Аля чувствовала, что попадает под обаяние этого сильного, грубоватого, но мужественного человека.

– Аленька, – из-за сосен показалась мать, – я поесть принесла.

– Во, как раз, кстати, – мужчина достал из рюкзака бутылку водки, – помянем наших.

Он привычно плеснул в жестяную помятую кружку, и протянул Але. Она взяла, чуть помедлила и, вдруг, неожиданно для себя, выпила залпом. Мать уже расстелила на траве платок, выложила нехитрую снедь. Аля хрустнула огурцом, силы возвращались к ней. От мужчины исходила уверенность:

– Теперь заживём, война кончилась, мы остались живы, должны жить и за тех, кого уже нет.
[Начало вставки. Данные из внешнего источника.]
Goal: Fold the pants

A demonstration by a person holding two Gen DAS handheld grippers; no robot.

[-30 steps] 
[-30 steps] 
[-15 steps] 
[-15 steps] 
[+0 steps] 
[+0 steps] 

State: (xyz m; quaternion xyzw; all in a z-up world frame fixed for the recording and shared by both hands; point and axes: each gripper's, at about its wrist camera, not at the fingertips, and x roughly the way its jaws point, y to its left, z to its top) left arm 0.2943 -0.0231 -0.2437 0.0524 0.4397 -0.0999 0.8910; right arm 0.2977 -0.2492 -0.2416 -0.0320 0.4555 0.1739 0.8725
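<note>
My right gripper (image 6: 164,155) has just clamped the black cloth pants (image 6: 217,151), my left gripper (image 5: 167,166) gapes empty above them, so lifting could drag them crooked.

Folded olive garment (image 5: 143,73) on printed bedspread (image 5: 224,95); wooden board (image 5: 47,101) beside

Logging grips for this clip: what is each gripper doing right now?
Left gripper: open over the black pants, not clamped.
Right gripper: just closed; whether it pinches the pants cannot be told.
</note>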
Эти, такие простые и такие важные слова, перевернули всё в Але. Она слегка захмелела, щёки порозовели, в глазах появился блеск. «Мне ведь только девятнадцать лет, только девятнадцать лет, – пронеслось в мозгу, – впереди вся жизнь".

Глава вторая. Одна

Тополиный пух летал в воздухе, опускался на землю и сгребался дворниками в кучи. Эти кучи они складывали в большие мешки и носилки с высокими бортами. Если успевали. Потому, что пацаны стремились их обязательно поджечь. Тополиный пух горел как порох, вспыхивая в момент, и упустить такую возможность – устроить костёр, ребята просто не могли.

Город постепенно очищался от следов войны, восстанавливались разрушенные дома, а кое-где строились новые. Открывались магазины, в ларьках торговали вином на разлив, как когда-то.